■ ABOUT THIS EXERCISE ■
Without including any images, repeat the listing below exactly.

• • • •

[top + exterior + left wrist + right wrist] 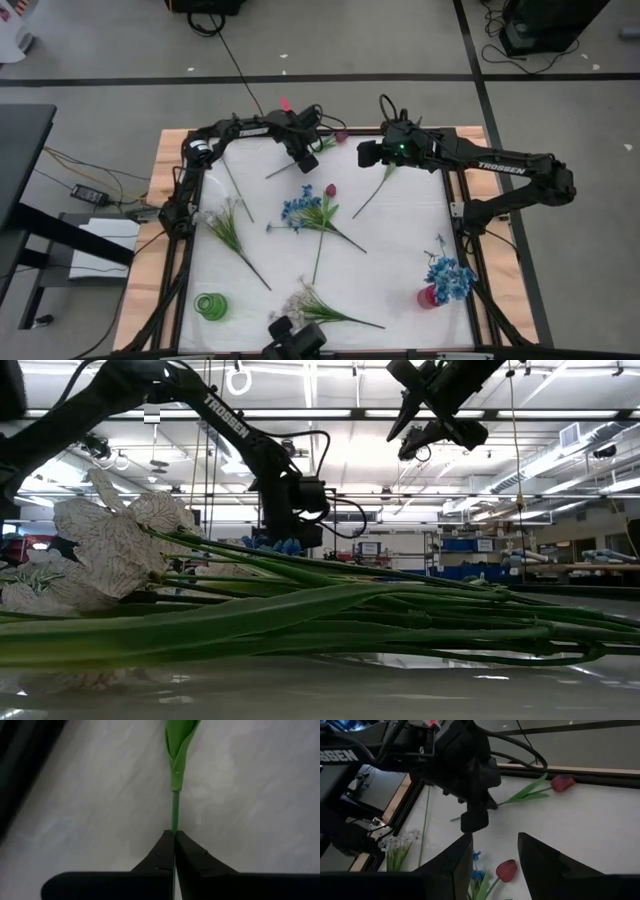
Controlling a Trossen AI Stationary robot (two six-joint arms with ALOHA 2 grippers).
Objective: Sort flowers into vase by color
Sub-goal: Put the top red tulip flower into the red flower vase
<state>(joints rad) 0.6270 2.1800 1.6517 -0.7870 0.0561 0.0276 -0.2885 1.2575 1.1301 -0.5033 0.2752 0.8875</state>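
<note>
My left gripper is low at the table's far middle, shut on a red tulip whose head lies near the far edge. My right gripper hovers open just to its right, raised high in the low view, with nothing between its fingers. A green stem lies under it, its blossom hidden by the arm. On the white cloth lie another red tulip, a blue cluster and white sprays. Blue flowers stand in a pink vase. My left gripper pinches the tulip's thin green stem between its two fingertips, below the leaves and short of the cut end. The fingers come from above, pointing down, across the stem. The head and leaves look to lie on the cloth.
A green vase stands at the near left. A bare stem lies left of centre. The wooden table rim and black frame rails border the cloth. In the low view, stems and a white spray fill the foreground.
</note>
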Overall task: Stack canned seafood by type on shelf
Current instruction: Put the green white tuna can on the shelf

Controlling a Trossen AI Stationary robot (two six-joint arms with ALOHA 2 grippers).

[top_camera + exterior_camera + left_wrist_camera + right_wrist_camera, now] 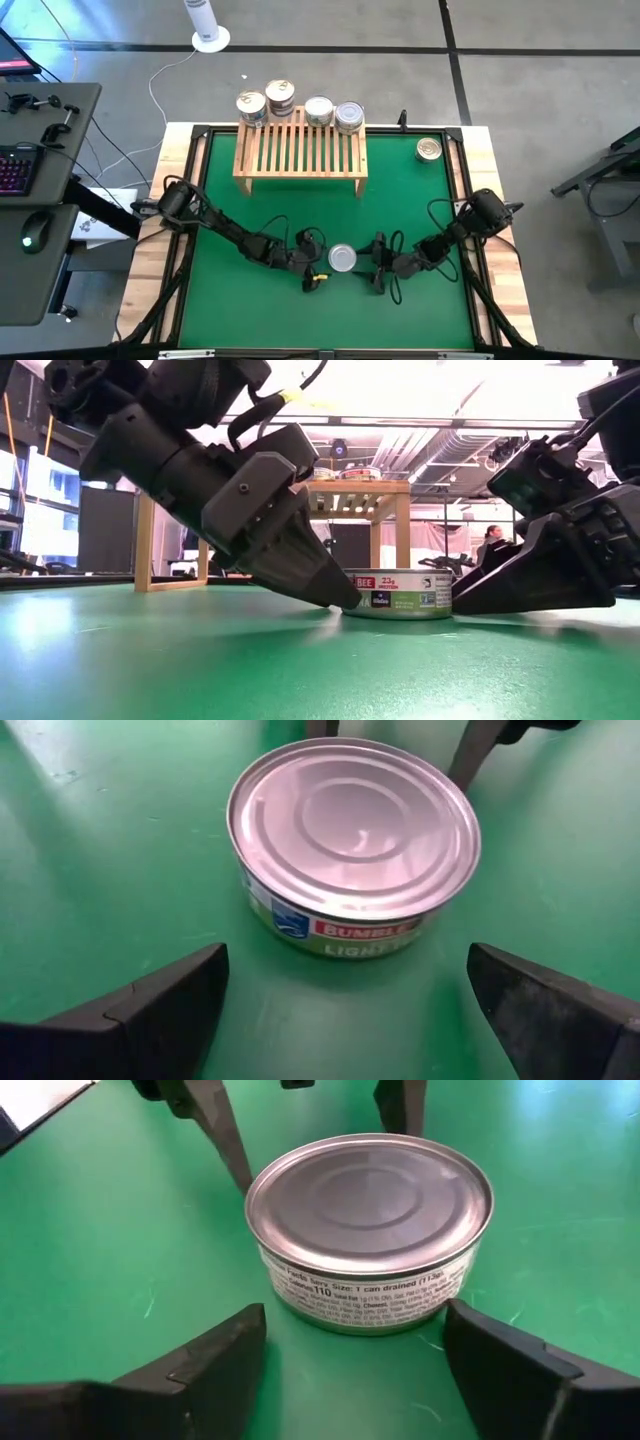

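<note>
**Op A:** Tin (342, 259) of seafood sits flat on the green mat (270, 310), near the middle of the front half. I have the left gripper (313, 262) just beside it on one side and the right gripper (378, 263) just beside it on the other, both tipped down to mat level.

**Op B:** Are either of them on it?

**Op A:** Not that I can see. In my left wrist view the two fingers (150, 1010) stand wide apart, with the tin (355, 840) ahead of the tips and bare mat between. In my right wrist view the fingers (200, 1365) are also spread, wider than the tin (370, 1230), which lies just past the tips; neither pad touches its wall. The low view shows the left fingertip right at the tin's (398, 592) base, touching or nearly so; I can't tell which.

**Op B:** Where's the rest of the stock?

**Op A:** Wooden shelf (300, 150) stands at the far side of the mat, well apart from my grippers. Four tins (297, 107) line up along its back edge, one of them sitting higher than its neighbours. One lone tin (429, 149) rests at the far right corner of the mat.

**Op B:** Room to move?

**Op A:** Open mat lies between the tin and the shelf's legs, and more toward the front edge. The raised black border (462, 190) frames the mat on every side.
</note>
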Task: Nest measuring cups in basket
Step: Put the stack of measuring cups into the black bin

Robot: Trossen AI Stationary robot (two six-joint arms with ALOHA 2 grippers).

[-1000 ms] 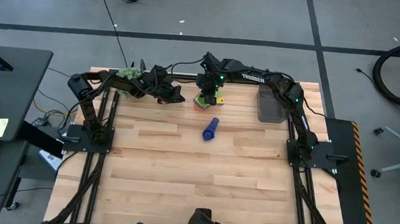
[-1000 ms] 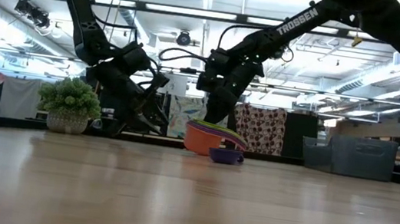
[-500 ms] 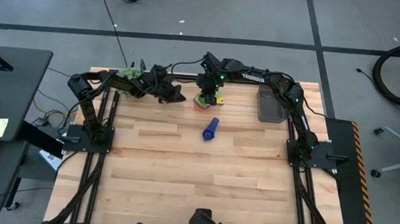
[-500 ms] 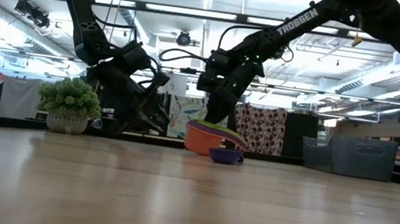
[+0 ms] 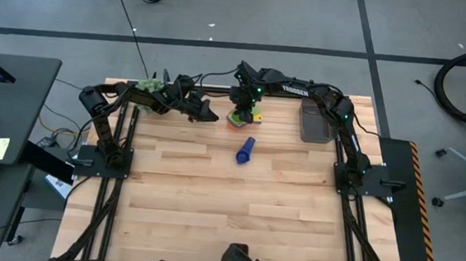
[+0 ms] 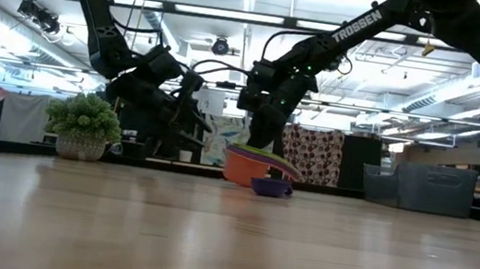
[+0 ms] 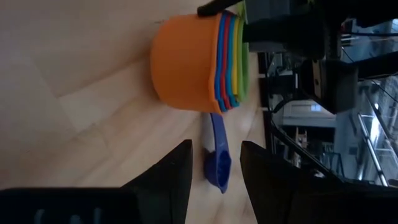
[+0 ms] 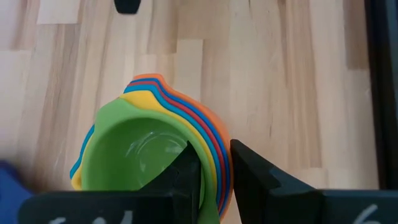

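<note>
Several measuring cups sit nested in one stack, orange outermost and green innermost, at the table's far middle. The stack also shows in the low view and the left wrist view. One dark blue cup lies apart on the table, nearer than the stack. My right gripper is above the stack, shut on its wall. My left gripper is open and empty, just left of the stack and pointing at it. The dark grey basket stands at the far right. My right gripper holds the stack's wall at the rims, pinched with one finger inside the green bowl and the other outside the orange cup. The fingers come from above, pointing down. The stack is a little tilted, with its orange bottom at the table.
A fuzzy green plant in a small pot stands at the far left corner, behind my left arm. The near half of the wooden table holds nothing. The basket also shows at the right in the low view.
My left gripper has risen a little off the table and tipped more level, still pointing toward the stack. The stack and my right gripper have kept still.
</note>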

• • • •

■ WRITTEN SOLUTION ■
[top + exterior + left wrist + right wrist] 
Controlling a Trossen AI Stationary robot (two six-joint arms with ALOHA 2 grippers).
Objective: Sort flowers into vase by color
Sub-goal: Put the top red tulip flower into the red flower vase
<state>(joints rad) 0.6270 2.1800 1.6517 -0.7870 0.0561 0.0276 -0.2885 1.2575 1.1301 -0.5033 0.2752 0.8875</state>
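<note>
My left gripper is low at the table's far middle, shut on a red tulip whose head lies near the far edge. My right gripper hovers open just to its right, raised high in the low view, with nothing between its fingers. A green stem lies under it, its blossom hidden by the arm. On the white cloth lie another red tulip, a blue cluster and white sprays. Blue flowers stand in a pink vase. My left gripper pinches the tulip's thin green stem between its two fingertips, below the leaves and short of the cut end. The fingers come from above, pointing down, across the stem. The head and leaves look to lie on the cloth.
A green vase stands at the near left. A bare stem lies left of centre. The wooden table rim and black frame rails border the cloth. In the low view, stems and a white spray fill the foreground.
</note>
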Overall task: Stack canned seafood by type on shelf
Current instruction: Put the green white tuna can on the shelf

Controlling a Trossen AI Stationary robot (two six-joint arms with ALOHA 2 grippers).

[top_camera + exterior_camera + left_wrist_camera + right_wrist_camera, now] 

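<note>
**Op A:** Tin (342, 259) of seafood sits flat on the green mat (270, 310), near the middle of the front half. I have the left gripper (313, 262) just beside it on one side and the right gripper (378, 263) just beside it on the other, both tipped down to mat level.

**Op B:** Are either of them on it?

**Op A:** Not that I can see. In my left wrist view the two fingers (150, 1010) stand wide apart, with the tin (355, 840) ahead of the tips and bare mat between. In my right wrist view the fingers (200, 1365) are also spread, wider than the tin (370, 1230), which lies just past the tips; neither pad touches its wall. The low view shows the left fingertip right at the tin's (398, 592) base, touching or nearly so; I can't tell which.

**Op B:** Where's the rest of the stock?

**Op A:** Wooden shelf (300, 150) stands at the far side of the mat, well apart from my grippers. Four tins (297, 107) line up along its back edge, one of them sitting higher than its neighbours. One lone tin (429, 149) rests at the far right corner of the mat.

**Op B:** Room to move?

**Op A:** Open mat lies between the tin and the shelf's legs, and more toward the front edge. The raised black border (462, 190) frames the mat on every side.
</note>
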Task: Nest measuring cups in basket
Step: Put the stack of measuring cups into the black bin

Robot: Trossen AI Stationary robot (two six-joint arms with ALOHA 2 grippers).

[-1000 ms] 
[-1000 ms] 
[-500 ms] 
[-500 ms] 
[+0 ms] 
[+0 ms] 
[+0 ms] 
[+0 ms] 

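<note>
Several measuring cups sit nested in one stack, orange outermost and green innermost, at the table's far middle. The stack also shows in the low view and the left wrist view. One dark blue cup lies apart on the table, nearer than the stack. My right gripper is above the stack, shut on its wall. My left gripper is open and empty, just left of the stack and pointing at it. The dark grey basket stands at the far right. My right gripper holds the stack's wall at the rims, pinched with one finger inside the green bowl and the other outside the orange cup. The fingers come from above, pointing down. The stack is a little tilted, with its orange bottom at the table.
A fuzzy green plant in a small pot stands at the far left corner, behind my left arm. The near half of the wooden table holds nothing. The basket also shows at the right in the low view.
My left gripper has risen a little off the table and tipped more level, still pointing toward the stack. The stack and my right gripper have kept still.
</note>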

No additional work remains on the exercise.